*Directions for this task*: Return each line in the records below that includes "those".

(Items from a dataset)
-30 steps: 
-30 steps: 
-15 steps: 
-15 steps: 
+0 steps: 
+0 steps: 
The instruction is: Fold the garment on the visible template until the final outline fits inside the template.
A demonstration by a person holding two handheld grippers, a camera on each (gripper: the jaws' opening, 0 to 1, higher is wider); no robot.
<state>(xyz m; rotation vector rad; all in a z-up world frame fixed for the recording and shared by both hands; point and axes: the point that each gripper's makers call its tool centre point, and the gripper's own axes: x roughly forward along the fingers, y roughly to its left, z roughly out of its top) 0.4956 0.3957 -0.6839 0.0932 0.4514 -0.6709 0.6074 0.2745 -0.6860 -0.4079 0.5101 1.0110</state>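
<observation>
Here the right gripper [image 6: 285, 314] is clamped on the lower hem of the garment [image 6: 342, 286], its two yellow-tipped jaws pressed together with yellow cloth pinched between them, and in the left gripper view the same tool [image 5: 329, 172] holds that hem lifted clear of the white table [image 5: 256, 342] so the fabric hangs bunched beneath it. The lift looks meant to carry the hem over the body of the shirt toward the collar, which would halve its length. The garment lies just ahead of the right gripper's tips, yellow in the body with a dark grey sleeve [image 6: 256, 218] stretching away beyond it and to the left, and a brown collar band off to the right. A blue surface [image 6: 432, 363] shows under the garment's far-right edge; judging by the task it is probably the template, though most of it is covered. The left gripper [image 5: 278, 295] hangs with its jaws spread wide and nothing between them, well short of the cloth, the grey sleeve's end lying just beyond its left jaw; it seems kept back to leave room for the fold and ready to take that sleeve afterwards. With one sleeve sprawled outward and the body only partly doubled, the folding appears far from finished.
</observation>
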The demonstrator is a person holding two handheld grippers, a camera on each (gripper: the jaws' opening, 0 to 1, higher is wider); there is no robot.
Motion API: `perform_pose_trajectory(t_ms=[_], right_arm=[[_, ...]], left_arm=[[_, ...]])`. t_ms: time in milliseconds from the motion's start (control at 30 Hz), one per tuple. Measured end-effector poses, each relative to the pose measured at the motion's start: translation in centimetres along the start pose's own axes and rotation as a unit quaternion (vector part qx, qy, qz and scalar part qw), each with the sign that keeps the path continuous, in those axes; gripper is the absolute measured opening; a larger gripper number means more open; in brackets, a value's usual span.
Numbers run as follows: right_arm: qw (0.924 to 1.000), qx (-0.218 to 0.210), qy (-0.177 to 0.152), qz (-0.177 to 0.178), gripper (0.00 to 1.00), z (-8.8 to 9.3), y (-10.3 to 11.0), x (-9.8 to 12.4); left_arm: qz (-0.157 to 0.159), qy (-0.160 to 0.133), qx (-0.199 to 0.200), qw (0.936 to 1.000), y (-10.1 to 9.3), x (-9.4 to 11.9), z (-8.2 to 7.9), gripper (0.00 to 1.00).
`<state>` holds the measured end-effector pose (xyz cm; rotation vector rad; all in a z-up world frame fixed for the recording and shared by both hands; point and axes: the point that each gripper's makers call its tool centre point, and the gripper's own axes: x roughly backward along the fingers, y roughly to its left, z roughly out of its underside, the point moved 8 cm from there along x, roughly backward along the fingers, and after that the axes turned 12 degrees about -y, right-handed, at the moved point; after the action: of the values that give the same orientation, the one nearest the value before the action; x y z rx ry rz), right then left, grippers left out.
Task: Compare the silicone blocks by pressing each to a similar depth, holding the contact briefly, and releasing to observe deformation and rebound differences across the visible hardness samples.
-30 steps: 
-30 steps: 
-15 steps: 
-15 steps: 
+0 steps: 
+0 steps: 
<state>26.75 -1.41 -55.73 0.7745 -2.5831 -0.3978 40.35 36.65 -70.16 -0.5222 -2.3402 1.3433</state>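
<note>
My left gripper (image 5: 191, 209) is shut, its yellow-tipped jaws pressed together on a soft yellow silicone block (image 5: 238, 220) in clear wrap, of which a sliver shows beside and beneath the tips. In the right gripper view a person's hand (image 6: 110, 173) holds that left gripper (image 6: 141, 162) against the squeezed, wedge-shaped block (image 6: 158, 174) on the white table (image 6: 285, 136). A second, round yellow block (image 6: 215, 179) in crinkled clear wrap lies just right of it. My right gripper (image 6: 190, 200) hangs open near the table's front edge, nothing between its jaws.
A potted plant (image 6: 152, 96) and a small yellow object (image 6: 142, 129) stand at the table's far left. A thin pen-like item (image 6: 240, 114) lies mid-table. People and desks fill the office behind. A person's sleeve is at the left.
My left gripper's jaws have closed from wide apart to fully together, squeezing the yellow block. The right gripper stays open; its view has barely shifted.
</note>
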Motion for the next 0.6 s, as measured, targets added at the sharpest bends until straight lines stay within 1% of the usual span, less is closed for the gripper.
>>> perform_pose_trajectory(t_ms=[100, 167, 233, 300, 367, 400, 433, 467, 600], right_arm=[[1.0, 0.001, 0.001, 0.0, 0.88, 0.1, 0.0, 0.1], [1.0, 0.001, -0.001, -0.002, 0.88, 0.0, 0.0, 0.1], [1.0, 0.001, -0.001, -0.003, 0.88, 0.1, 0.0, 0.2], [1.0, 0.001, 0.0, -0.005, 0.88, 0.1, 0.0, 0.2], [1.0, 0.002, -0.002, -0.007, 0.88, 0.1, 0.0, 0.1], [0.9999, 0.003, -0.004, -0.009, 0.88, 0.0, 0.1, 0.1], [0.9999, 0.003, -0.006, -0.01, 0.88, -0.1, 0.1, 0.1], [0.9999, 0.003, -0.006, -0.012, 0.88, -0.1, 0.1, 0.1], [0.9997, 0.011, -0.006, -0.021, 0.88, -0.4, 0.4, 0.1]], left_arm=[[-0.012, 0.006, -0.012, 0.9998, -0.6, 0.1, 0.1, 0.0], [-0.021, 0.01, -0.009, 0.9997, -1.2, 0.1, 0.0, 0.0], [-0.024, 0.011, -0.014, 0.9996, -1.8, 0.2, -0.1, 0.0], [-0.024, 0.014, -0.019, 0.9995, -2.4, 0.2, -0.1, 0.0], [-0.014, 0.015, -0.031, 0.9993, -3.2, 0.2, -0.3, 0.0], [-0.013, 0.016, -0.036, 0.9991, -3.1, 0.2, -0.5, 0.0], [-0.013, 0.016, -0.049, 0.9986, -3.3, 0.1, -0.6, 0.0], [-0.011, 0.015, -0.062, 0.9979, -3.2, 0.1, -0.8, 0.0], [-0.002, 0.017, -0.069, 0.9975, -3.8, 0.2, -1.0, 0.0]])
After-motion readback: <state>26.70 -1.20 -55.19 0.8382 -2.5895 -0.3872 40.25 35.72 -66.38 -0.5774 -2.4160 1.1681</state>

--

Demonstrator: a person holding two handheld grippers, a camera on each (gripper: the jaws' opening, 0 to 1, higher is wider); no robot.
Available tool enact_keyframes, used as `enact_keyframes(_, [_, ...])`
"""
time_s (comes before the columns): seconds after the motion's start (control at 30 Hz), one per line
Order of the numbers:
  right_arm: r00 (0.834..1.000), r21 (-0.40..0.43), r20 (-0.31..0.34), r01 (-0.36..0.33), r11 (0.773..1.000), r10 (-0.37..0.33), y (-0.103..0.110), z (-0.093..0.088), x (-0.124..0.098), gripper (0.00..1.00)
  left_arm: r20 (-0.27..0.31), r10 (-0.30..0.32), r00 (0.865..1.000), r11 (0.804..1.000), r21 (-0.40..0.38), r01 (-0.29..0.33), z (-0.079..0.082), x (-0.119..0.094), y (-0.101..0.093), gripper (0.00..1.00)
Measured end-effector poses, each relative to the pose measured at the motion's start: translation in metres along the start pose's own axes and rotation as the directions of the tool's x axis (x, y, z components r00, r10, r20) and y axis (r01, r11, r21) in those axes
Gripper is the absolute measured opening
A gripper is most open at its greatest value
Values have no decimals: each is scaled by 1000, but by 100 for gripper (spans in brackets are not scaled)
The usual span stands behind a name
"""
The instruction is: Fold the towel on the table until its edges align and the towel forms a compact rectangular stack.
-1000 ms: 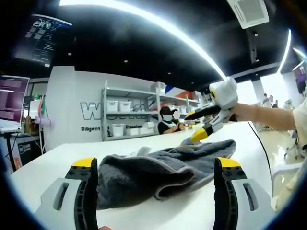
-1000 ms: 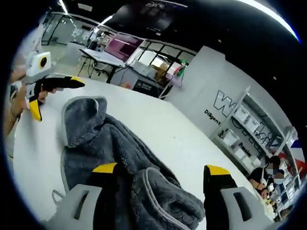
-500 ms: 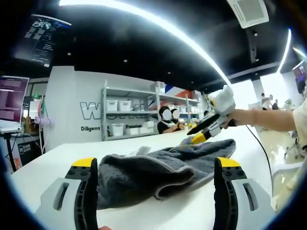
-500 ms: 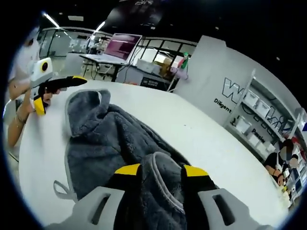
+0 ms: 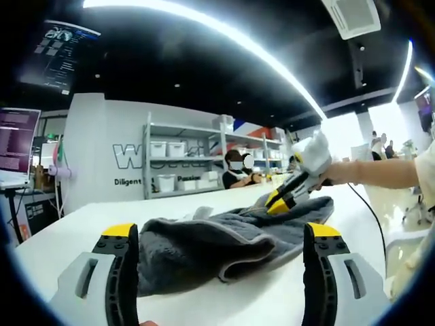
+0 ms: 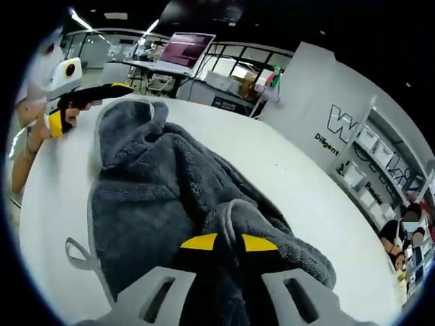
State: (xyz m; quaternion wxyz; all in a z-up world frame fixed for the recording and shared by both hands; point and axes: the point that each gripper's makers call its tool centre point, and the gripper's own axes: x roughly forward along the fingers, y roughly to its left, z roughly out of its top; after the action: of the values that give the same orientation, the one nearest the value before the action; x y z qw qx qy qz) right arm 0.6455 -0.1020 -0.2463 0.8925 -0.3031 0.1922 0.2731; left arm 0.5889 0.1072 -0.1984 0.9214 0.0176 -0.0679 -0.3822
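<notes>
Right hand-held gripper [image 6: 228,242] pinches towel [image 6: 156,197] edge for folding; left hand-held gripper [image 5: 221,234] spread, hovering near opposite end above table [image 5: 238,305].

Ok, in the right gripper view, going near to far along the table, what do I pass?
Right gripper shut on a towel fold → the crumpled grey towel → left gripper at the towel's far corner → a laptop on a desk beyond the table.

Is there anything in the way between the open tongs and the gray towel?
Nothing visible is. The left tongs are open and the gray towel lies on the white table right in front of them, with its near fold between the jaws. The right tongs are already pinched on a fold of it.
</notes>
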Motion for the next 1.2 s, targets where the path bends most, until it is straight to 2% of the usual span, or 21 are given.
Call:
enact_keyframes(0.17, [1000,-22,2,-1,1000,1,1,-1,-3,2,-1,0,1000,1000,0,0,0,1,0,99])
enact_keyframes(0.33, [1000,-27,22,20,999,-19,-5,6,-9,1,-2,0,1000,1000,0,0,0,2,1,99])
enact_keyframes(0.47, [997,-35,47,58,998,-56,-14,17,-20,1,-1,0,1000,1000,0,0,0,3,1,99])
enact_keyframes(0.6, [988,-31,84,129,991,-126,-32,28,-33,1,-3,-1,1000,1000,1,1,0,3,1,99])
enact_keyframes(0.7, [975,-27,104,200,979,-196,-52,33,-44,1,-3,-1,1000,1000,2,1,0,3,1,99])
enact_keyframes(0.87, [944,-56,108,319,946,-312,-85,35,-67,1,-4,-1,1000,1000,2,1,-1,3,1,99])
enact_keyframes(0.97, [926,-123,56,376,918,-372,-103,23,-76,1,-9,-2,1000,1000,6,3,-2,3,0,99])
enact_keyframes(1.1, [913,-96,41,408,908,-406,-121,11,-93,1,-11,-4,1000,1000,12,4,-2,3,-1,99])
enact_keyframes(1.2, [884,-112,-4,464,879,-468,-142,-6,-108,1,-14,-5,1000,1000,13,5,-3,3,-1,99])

*Response for this exercise*:
Motion API: `perform_pose_trajectory(t_ms=[_], right_arm=[[_, ...]], left_arm=[[_, ...]])`. t_ms: time in milliseconds from the motion's start (control at 30 Hz), one per tuple. Measured end-effector poses, each relative to the pose measured at the motion's start: translation in centimetres along the start pose's own axes and rotation as a unit quaternion (vector part qx, qy, qz and scalar part qw), each with the sign that keeps the path continuous, in those axes; gripper is the absolute measured opening; a larger gripper number means more open; in brackets, a value's usual span.
Measured end-effector poses, each relative to the pose measured at the motion's start: translation in metres along the start pose's own axes and rotation as the directions of the tool's x axis (x, y, z components r00, r10, r20) and y axis (r01, r11, r21) in those axes

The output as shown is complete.